Problem description: Print exactly the lines below between the line containing "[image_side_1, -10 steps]" and the line containing "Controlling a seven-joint", counting both of those lines. Leave pictures out.

[[ Supplied material, beginning ]]

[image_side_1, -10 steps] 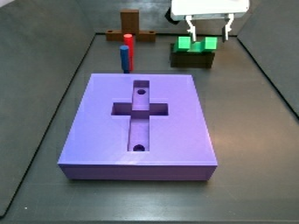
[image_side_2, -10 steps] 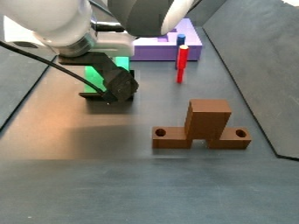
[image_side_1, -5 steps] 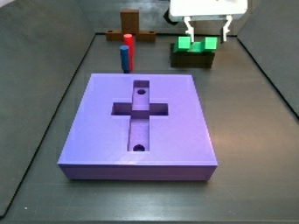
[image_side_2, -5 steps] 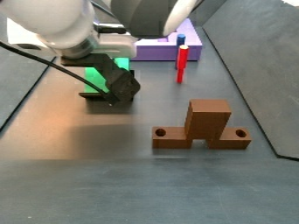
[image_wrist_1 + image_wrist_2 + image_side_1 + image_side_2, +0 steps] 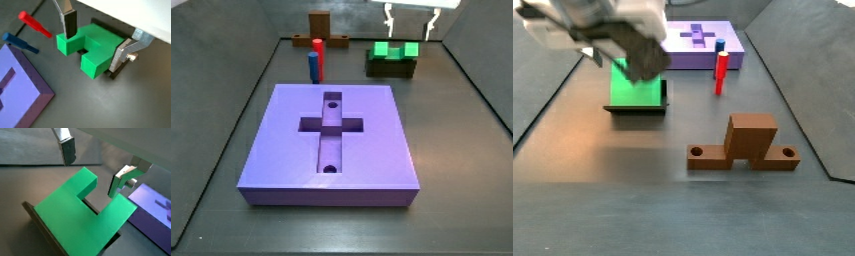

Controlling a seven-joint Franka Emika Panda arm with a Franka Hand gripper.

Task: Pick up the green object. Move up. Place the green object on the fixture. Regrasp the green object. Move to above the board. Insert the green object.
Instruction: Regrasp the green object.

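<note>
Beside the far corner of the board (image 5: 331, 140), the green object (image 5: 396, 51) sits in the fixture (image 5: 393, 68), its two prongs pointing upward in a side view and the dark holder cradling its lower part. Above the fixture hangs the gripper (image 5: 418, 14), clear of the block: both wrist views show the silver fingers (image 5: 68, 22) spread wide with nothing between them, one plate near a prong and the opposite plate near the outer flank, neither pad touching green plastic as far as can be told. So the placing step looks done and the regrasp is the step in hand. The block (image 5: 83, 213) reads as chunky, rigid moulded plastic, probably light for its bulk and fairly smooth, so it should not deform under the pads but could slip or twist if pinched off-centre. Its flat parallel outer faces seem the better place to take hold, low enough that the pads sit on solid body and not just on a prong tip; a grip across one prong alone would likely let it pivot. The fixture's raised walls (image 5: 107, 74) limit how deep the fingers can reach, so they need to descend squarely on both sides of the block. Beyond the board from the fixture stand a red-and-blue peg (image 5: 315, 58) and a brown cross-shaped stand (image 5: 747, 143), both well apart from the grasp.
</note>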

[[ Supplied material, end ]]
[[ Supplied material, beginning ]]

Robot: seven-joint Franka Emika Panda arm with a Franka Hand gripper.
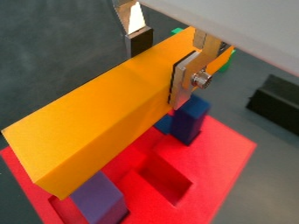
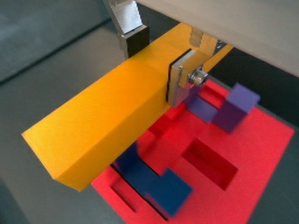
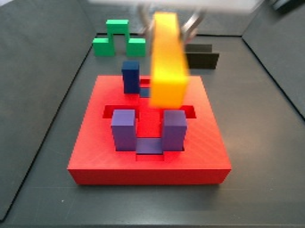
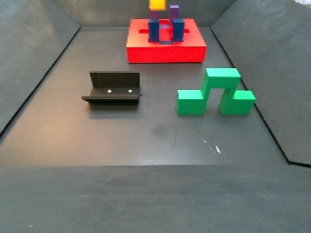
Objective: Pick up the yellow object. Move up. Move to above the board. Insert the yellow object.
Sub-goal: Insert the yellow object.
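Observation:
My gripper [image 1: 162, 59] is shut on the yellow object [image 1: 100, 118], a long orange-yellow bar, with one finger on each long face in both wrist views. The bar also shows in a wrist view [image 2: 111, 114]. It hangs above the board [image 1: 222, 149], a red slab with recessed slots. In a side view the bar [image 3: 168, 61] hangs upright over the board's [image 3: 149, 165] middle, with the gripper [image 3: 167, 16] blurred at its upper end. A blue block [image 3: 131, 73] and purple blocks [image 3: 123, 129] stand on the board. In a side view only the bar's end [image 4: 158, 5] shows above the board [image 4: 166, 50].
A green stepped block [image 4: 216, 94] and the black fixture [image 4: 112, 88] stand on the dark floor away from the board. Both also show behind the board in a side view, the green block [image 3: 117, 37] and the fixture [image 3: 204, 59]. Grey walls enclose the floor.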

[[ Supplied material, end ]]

Solution to the problem:
[image_side_1, -10 steps] 
[image_side_2, -10 steps] 
[image_side_1, -5 steps] 
[image_side_2, -5 steps] 
[image_wrist_1 + image_wrist_2 + image_side_1 + image_side_2, +0 steps] 

Controlling a seven-joint Franka Emika Panda arm with a Franka Hand gripper.

This exercise has now been finished.